Desmosterol (cholesta-5,24-dien-3β-ol) is a lipid present in the membrane of phytoplankton and an intermediate product in cholesterol synthesis in mammal cells. Structurally, desmosterol has a similar backbone to cholesterol, with the exception of an additional double bond in the structure of desmosterol.

The similarity can be seen biologically through the synthesis of cholesterol in the human body, as desmosterol is the immediate precursor to cholesterol in the Bloch pathway. Desmosterol is accumulated in desmosterolosis and undergoes reduction with the enzyme 24-dehydrocholesterol reductase to form cholesterol.

In 2014, desmosterol was named the Molecule of the Year 2012 by the International Society for Molecular and Cell Biology and Biotechnology Protocols and Researches (ISMCBBPR).

Structure of cholesterol and its immediate precursor, desmosterol.

== Background ==
Desmosterol is classified as a cholestadienol, a subgroup of a wider known group of sterols, which naturally occur in eukaryotes. The presence of desmosterol in oceans and lakes has the potential to diagnose anoxic conditions and to study trends in steroid chemistry during the early stages of diagenesis. Desmosterol has been found in high yields in samples of Rhizosolenia setigera (Brightwell) in Western Svalbard, and from surface sediment off of the Peruvian Shelf sediment-water interface.

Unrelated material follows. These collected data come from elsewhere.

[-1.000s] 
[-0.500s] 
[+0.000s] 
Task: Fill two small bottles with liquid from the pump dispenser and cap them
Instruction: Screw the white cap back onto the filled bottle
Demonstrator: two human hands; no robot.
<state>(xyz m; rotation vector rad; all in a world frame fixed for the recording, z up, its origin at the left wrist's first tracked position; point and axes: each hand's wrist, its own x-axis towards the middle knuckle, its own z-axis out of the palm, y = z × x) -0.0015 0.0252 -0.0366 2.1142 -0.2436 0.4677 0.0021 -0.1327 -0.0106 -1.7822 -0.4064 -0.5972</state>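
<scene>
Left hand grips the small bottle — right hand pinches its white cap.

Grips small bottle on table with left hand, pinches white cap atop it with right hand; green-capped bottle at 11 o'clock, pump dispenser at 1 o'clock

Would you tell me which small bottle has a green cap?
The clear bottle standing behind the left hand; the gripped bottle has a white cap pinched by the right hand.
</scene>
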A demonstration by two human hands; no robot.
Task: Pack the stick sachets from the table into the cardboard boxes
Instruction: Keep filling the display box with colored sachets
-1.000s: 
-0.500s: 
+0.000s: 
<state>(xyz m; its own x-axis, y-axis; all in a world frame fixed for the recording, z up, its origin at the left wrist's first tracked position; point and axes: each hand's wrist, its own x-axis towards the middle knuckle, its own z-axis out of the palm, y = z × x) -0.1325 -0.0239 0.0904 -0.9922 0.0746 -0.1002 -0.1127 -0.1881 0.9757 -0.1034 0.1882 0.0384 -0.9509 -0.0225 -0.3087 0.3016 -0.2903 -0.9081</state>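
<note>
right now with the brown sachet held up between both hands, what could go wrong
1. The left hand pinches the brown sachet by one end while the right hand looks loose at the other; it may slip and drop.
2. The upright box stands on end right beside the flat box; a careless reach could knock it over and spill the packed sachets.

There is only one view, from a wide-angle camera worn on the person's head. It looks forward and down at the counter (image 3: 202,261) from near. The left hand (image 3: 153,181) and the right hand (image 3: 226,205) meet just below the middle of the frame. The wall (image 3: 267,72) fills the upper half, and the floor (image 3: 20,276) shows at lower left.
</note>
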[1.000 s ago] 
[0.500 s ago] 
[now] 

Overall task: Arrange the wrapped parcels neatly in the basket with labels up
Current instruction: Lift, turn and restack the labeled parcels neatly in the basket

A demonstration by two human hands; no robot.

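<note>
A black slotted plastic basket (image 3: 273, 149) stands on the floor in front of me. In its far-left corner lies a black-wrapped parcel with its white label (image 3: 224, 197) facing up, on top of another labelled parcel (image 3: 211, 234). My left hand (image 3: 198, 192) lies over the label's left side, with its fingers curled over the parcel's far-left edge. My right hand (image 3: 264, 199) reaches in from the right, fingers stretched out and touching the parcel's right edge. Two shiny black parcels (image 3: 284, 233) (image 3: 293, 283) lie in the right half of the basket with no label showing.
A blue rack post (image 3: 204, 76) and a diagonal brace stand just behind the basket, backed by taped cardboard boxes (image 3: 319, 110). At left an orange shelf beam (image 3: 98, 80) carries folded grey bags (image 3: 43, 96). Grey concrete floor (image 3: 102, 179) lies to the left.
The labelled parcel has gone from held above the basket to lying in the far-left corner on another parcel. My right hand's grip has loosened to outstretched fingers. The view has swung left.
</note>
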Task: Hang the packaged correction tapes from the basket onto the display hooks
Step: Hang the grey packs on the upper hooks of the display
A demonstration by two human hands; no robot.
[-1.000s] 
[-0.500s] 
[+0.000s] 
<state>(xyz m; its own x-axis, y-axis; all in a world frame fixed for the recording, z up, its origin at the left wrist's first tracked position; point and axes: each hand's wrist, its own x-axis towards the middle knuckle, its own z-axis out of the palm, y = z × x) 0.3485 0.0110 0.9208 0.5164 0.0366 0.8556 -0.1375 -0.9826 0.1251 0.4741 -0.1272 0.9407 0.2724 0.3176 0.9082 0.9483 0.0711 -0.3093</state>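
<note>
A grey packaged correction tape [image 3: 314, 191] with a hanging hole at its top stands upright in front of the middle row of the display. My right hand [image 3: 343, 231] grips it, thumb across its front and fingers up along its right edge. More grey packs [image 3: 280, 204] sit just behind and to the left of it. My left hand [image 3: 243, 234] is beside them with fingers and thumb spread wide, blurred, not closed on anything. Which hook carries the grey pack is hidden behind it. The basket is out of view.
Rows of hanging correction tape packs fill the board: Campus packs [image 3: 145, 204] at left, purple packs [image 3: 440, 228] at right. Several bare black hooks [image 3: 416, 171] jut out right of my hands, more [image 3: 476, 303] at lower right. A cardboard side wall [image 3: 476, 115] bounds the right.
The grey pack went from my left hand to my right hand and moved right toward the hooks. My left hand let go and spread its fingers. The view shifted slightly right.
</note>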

In 1955, desmosterol was first described and isolated from chick embryo sterol with a 2% yield and was postulated as being a biological precursor to cholesterol by Stokes et al. The first known isolation of desmosterol in invertebrates was published in 1957 by Fagerlund and Idler. This new sterol was isolated in large amounts from balanus glandula, a barnacle species found on the North American Pacific coast. Additionally, small amounts of desmosterol have been found in other crustaceans such as lobster and shrimp in the homarus americanus and pandalus borealis species. This strengthens the conclusion that desmosterol must be created exogenously, as crustaceans have not been seen to biosynthesise sterols.

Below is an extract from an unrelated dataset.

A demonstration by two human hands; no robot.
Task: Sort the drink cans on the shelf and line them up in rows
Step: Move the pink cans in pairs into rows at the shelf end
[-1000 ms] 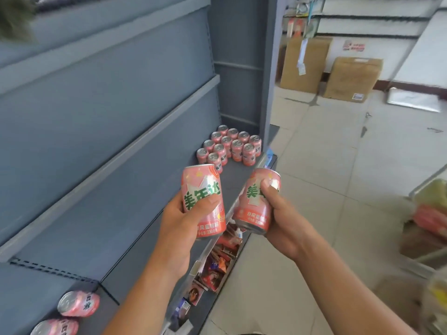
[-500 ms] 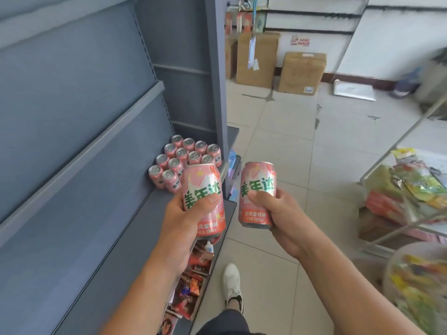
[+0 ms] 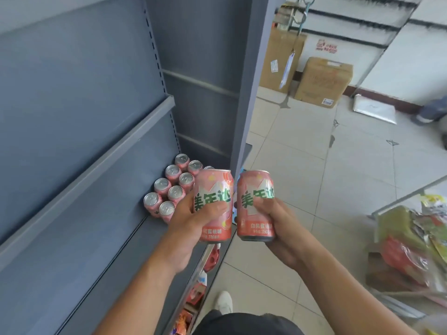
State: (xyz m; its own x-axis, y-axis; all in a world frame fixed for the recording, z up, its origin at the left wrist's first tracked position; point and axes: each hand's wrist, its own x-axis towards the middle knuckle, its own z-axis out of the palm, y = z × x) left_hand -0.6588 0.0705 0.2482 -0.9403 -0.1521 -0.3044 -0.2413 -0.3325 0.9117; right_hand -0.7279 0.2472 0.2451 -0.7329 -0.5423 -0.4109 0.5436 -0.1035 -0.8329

== Biological occurrence ==
Desmosterol has been largely found within a large population of marine invertebrates. Major sources include barnacles, red algae, annelida, and molluscs. This has led to the idea of an exogenous origin of desmosterol in phytoplankton. In 1967, desmosterol was also identified in large percentages in the red algae Laurencia pinnatifida, Polusiphonia nigrescens, Porphyra purpurea, and dulse (Rhodymenia palmata) after previously having been undetected.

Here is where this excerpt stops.